An exact copy of all the data is the expected answer.

========================================

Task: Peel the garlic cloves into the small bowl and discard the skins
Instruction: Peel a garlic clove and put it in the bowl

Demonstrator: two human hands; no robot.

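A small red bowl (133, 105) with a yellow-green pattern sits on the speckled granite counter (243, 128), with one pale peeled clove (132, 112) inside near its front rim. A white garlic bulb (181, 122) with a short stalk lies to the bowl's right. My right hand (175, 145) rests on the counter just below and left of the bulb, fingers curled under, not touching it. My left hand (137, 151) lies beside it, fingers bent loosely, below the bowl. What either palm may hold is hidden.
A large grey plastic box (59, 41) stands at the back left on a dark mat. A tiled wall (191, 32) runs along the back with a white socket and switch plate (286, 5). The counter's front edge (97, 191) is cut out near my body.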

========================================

Written response
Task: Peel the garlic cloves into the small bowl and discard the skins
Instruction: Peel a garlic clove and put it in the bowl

Demonstrator: two human hands; no robot.

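A small red bowl (133, 105) with a yellow-green pattern sits on the speckled granite counter (243, 128), with one pale peeled clove (132, 112) inside near its front rim. A white garlic bulb (181, 122) with a short stalk lies to the bowl's right. My right hand (175, 145) rests on the counter just below and left of the bulb, fingers curled under, not touching it. My left hand (137, 151) lies beside it, fingers bent loosely, below the bowl. What either palm may hold is hidden.
A large grey plastic box (59, 41) stands at the back left on a dark mat. A tiled wall (191, 32) runs along the back with a white socket and switch plate (286, 5). The counter's front edge (97, 191) is cut out near my body.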

With that, the answer is complete.